Close To Acceptance

I write this blog when I’m ill.  When I get better, I turn my attention to other blogs, and so if you go way back you’ll find huge gaps in my posting.  However, if you look at my recent activity you’ll find more than 50 posts since February 23rd.  That’s a record for frequency for me.  That’s 1.6 posts a day, or thereabouts.  What this means is that I’ve been out of balance for 3 months.  This hasn’t happened since before treatment.  I have no explanation other than my illness is progressing.

My doctor is working on it with me, and sometimes it seems to be getting better.  I feel pretty good in the morning.  I feel good right now, but at some point I will likely rev up.  I’m beginning to wonder if this is the new normal for me.

When I was first diagnosed, I saw a therapist every week, and that went on for several years.  But after a long enough stretch of being level, I stopped going.  Also, she stopped helping me.  She kind of tuned out, and it kind of turned into a narcissistic binge of my problems with no guidance.  I’m trying to schedule with a new guy.  My goal will be to learn how to deal with what might be my new normal.  And I want to understand how to cope with my undesirable behavior.  I’m starting to feel that it is not just the illness, and that perhaps the illness is simply magnifying my latent tendencies.

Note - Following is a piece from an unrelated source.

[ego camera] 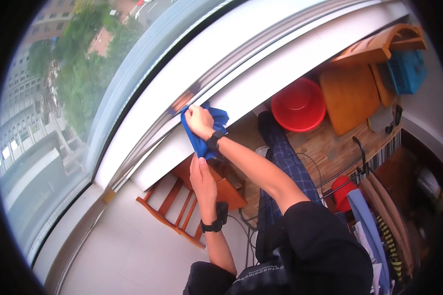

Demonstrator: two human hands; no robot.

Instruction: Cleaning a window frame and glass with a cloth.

As I’ve written before, once you’ve cheated in a marriage, it changes you.  It opens up a door that seems like it cannot be closed just as when my bipolar became triggered.  If I don’t learn how to cope with this tendency soon, it’s just a matter of time before it happens.  It will just take the right time, the right mood, the right person, the right place…the right opportunity.  That scenario is somewhere down the road waiting for me.  And what will I do to resist that?  I can’t just hide away in my house for the rest of my life.  I have to learn to live in a world where there will always be temptations.

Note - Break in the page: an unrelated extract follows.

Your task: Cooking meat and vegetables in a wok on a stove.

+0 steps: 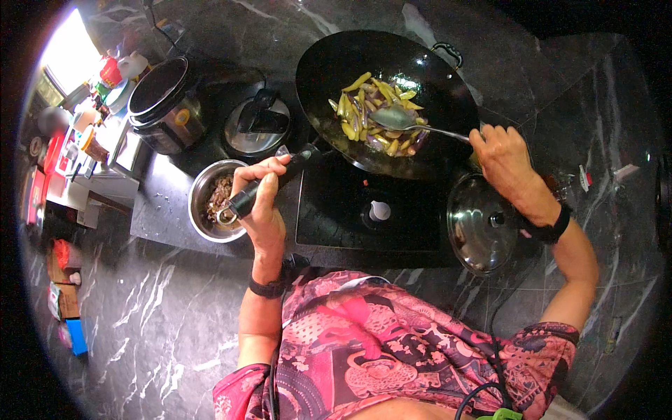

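A black wok [436, 79] stands on the cooktop, holding cut strips of what looks like eggplant [362, 105] with a glossy, oily look. My left hand [262, 197] is closed around the wok's long black handle [289, 176]. In my right hand [499, 152] is the shaft of a metal spoon [396, 118], whose bowl rests among the strips. Close beside my left hand, a steel bowl [197, 210] contains brown cooked pieces, apparently meat [219, 197]. The far end of the spoon's handle is hidden by my right hand.
A domed metal lid [480, 236] lies right of the cooktop [336, 226]. Left of the wok are a round lidded appliance [257, 126] and a tall cooker [173, 121]. A crowded side table [113, 184] stands farther left. A small red-and-white item [585, 178] lies at right.
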The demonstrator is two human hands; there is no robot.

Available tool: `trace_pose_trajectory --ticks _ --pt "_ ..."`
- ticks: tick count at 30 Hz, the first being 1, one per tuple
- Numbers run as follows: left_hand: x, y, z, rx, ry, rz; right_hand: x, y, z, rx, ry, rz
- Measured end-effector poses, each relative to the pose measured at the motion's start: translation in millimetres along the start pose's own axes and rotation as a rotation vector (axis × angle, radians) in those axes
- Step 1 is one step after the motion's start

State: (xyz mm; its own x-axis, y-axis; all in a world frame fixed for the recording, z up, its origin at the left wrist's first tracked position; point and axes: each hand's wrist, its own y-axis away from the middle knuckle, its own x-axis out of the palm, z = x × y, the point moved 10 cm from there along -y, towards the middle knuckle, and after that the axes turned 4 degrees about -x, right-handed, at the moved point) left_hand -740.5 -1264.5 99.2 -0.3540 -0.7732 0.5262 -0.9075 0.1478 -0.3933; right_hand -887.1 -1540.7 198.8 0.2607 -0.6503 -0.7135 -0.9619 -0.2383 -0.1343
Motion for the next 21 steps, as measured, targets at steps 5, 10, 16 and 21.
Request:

I am very sad as I’m writing this.  I am on the verge of accepting that this is simply who I am, and that this mood instability is going to continue indefinitely which means that I must also accept that I must take responsibility for it.  I must unravel the mystery of why I behave this way.  Maybe it goes like this:

  1. I regret remaining (technically) a virgin until marriage at 21.  My wife had several partners before, and I struggle with that inequity.
  2. My wife and I have only had sex a few times since my diagnosis in 2011 and was already infrequent for the previous 17 years.
  3. I wasn’t cool in high school or college or my 20s.  I want to be  cool now.  
  4. I know how exciting it is to cheat.  I love the beginnings of relationships.  Not just the sex, but the feelings.
  5. I have something to prove.
  6. My wife, though she treats me well, does not treat me as someone she is attracted to.  I treat her like a queen, not to get sex but to show her how much I love her.  We snuggle and spend quality time together.  We are happier together than we have ever been, but she doesn’t tell me or show me that I look good, that she’s attracted to me, that she wants me.  Other women will.
  7. I am hypersexual, have low impulse control, have low inhibitions.  I’m basically like a person with 3 or 4 drinks in them when it comes to my judgement with women.

This is the work that’s ahead of me in therapy.  I must accept that I cannot blame this entirely on bipolar.  I must accept that I’m responsible for my behavior.  I must accept that my disorder has progressed to the point at which I may never again realize the stability I’ve taken for granted for the last few years.  I must accept.